# FR: (faire) parvenir



## rach252

What is the difference? Con someone please give some examples. Can you say

Il faut parvenir a Londres

il faut faire parvenir a Londres

il faut qu’il fasse parvenir a Londres

il faut se faire parvenir a Londres ???

Is it even correct to say se faire parvenir? I don’t know!! Please help!

merci mille fois!!


----------



## Maître Capello

I'm afraid none of your attempts make any sense but the first one, and it is a bit awkward.

_Il faut parvenir à Londres._

What are you trying to say? Please provide the original English sentence.

P.S. Please use proper capitalization and accent marks as per our posting guidelines.

Maître Capello
Moderator


----------



## rach252

Oh no! I just wanted to know when to use the verb parvenir. I thought the example I gave above would be a correct scenario but it obviously wasn't...

For example if I was talking about sending a gift to someone:
It has to get to London before her birthday

I would say something like It faut qu'il arrive à Londres avant de son anniversaire - but I want to know in what context can you use parvenir or faire parvenir and what's the difference between them.
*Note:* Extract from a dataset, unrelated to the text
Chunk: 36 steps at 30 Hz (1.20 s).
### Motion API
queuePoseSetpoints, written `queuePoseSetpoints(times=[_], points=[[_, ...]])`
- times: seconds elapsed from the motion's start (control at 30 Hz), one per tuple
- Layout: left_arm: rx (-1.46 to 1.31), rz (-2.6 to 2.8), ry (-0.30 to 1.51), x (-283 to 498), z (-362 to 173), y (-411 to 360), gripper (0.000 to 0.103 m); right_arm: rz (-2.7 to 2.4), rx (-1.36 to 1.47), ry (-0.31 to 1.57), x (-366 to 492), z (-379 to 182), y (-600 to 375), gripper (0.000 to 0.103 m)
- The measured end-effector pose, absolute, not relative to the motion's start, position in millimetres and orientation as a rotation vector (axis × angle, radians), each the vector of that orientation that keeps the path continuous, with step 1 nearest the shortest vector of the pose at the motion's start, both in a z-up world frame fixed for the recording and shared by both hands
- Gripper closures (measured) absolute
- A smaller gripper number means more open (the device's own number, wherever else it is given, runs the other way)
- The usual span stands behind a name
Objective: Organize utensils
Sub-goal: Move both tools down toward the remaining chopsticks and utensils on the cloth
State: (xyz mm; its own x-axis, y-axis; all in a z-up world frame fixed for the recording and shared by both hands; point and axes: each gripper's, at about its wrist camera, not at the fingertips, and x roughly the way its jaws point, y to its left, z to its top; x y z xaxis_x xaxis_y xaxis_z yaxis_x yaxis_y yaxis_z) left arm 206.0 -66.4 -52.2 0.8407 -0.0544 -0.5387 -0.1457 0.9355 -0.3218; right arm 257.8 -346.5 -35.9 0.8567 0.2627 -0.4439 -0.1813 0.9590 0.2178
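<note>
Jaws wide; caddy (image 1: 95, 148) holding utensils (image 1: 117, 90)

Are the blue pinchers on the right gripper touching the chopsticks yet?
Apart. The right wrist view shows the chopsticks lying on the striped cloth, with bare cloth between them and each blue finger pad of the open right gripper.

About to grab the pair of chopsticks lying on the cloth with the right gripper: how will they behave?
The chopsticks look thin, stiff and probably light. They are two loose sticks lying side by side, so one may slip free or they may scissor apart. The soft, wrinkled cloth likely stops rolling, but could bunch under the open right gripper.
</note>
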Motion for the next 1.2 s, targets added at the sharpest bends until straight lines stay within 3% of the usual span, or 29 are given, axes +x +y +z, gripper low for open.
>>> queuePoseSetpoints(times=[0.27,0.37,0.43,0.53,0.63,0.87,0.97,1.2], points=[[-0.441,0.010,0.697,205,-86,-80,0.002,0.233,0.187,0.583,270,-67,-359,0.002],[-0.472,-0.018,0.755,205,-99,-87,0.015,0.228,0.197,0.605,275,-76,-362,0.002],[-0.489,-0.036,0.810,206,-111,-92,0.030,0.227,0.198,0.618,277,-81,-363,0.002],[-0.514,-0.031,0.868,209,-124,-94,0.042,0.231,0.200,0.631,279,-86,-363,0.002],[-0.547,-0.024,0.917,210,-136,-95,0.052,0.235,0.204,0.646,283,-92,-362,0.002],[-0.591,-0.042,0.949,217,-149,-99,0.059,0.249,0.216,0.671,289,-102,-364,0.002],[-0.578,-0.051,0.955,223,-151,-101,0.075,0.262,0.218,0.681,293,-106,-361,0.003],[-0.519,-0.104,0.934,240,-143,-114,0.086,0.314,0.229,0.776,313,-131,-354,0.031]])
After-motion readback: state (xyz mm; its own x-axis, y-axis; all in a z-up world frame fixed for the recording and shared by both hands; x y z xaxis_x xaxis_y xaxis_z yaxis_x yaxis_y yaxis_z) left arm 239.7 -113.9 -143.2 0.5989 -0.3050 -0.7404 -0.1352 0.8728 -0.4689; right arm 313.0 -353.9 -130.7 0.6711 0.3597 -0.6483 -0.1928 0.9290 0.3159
Any examples you could provide would be helpful because I'm still not sure...


----------



## ConstantinLévine28

You can use "parvenir ", if you talk about an object that you send to someone. And, you want to be sure that it will be received.
You can say :
-  je lui ai envoyé un cadeau, il faut qu'il parvienne à Londres avant son anniversaire,
-  j'ai envoyé un cadeau à Londres, il faut qu'il lui parvienne avant son anniversaire,
-  je lui ai envoyé un cadeau, il faut qu'il arrive à Londres avant son anniversaire.
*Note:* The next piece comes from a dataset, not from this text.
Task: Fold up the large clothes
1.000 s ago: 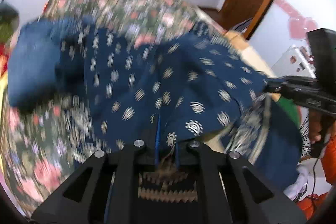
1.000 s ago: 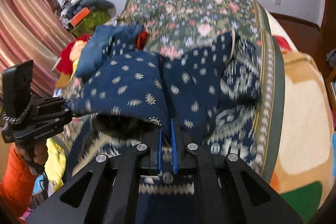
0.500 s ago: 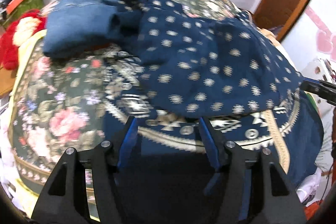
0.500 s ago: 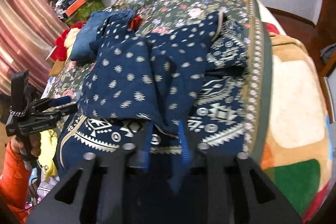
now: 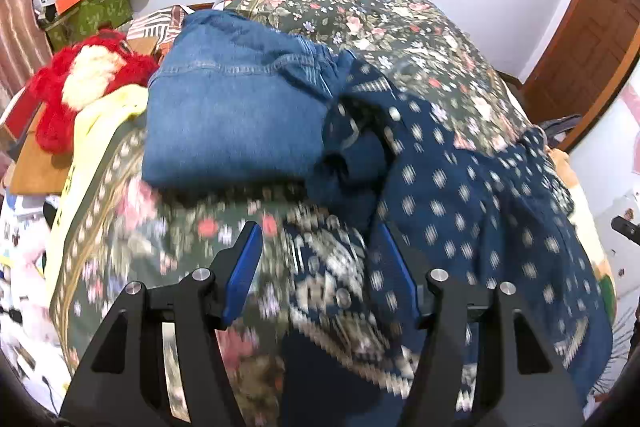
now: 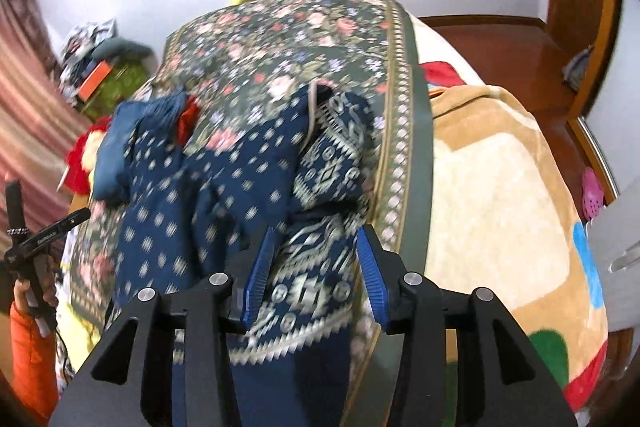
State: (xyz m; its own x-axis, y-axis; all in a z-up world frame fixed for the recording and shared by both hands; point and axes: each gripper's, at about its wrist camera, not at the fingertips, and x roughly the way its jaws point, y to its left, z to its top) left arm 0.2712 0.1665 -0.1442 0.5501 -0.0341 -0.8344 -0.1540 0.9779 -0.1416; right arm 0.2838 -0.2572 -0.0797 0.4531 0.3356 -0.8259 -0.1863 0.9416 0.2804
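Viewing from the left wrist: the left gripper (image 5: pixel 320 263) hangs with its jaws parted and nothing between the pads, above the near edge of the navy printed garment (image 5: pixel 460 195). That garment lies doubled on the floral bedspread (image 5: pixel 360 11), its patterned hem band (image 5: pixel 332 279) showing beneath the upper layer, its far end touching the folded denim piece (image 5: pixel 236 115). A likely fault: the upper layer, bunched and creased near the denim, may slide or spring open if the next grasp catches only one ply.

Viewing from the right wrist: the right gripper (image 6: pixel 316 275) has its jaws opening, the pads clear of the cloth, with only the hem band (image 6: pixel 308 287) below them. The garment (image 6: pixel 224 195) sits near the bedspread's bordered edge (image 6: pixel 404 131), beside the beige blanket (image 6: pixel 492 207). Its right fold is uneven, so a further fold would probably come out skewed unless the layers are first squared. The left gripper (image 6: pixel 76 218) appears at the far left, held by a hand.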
These sentences mean the same thing.
I think that "faire parvenir" has also the same meaning. I just don't like to use "faire + another verb" if you have other options.

For example:
-je lui ait écrit une lettre qu'il faut lui faire parvenir le plus tôt possible,
-j'ai lui envoyé un cadeau qu'il faut faire parvenir à Londres avant son anniversaire.


----------



## rach252

Thank you Constantin, it now makes much more sense. I think the best English equivalent would be 'it needs to reach London / it needs to get to London'.

Can I ask would it be correct to say:
J'ai besoin de le lui faire parvenir d'ici lundi.
Il faut qu'il lui parvienne d'ici lundi.

The only thing I am not entirely sure about is the difference between arriver and parvenir. Can you tell me which one sounds better French/ more natural to say.
Je l'ai achetée un cadeau et il faut qu'il parvienne à Londres au plus vite.
Je l'ai achetée un cadeau et il faut qu'il arrive à Londres au plus vite.


----------



## Maître Capello

You should use the factitive _faire_ only if the subject is a person and the shipping is done by a third party (typically a postal service), similarly to "have something done" in English.
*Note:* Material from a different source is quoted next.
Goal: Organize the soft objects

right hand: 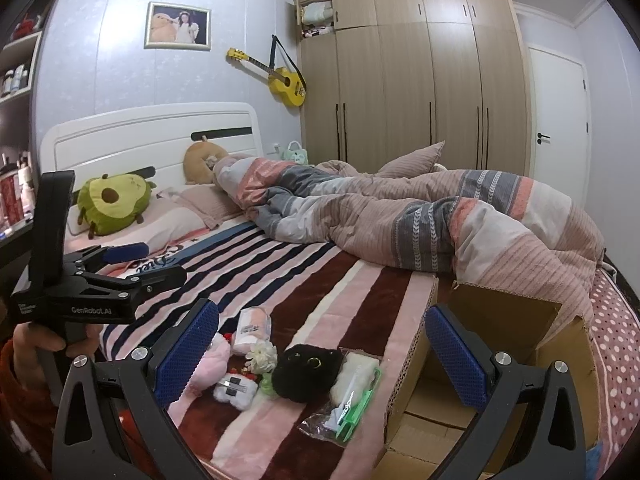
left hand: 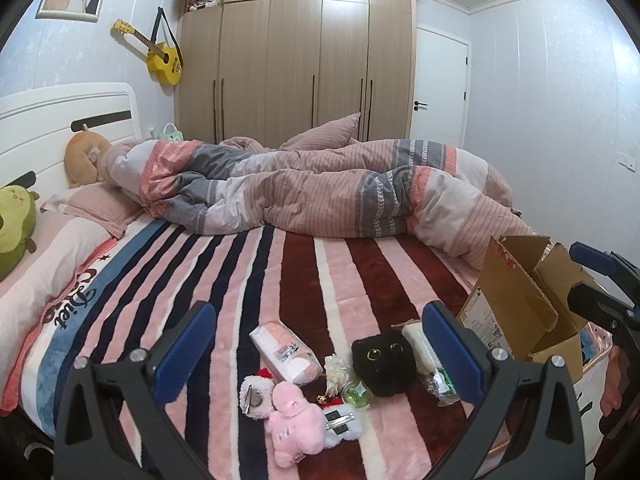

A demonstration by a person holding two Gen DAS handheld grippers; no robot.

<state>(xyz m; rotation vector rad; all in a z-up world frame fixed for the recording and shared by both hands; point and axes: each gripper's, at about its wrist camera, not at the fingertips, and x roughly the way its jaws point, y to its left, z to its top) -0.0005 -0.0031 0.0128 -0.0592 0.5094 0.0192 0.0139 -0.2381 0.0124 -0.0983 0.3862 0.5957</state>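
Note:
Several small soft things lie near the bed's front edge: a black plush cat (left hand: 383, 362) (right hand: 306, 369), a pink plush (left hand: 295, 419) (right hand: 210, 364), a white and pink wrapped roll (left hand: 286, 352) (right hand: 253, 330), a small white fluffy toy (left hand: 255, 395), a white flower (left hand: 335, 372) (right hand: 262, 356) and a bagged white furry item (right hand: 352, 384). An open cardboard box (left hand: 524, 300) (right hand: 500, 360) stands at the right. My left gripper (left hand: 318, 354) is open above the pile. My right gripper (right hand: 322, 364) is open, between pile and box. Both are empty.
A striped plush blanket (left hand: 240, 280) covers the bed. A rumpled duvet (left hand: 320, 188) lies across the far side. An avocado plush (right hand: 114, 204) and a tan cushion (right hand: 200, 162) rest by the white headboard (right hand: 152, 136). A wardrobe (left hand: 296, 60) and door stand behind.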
*qqn*_ fait parvenir *qqch* à qqn / *qqch* parvient à qqn

Il faut que *je* lui fasse parvenir son cadeau pour son anniversaire.
Il faut que *le cadeau* lui parvienne pour son anniversaire.

*J'*ai besoin de le lui faire parvenir d'ici lundi._ 
_Il faut qu'*il* lui parvienne d'ici lundi._ 

Unlike with _arriver_, I think it is a bit awkward (or at least unnecessary) to include the destination (_à Londres_) with _parvenir_. Moreover, it is more common to mention the addressee (_parvenir *à qqn*_).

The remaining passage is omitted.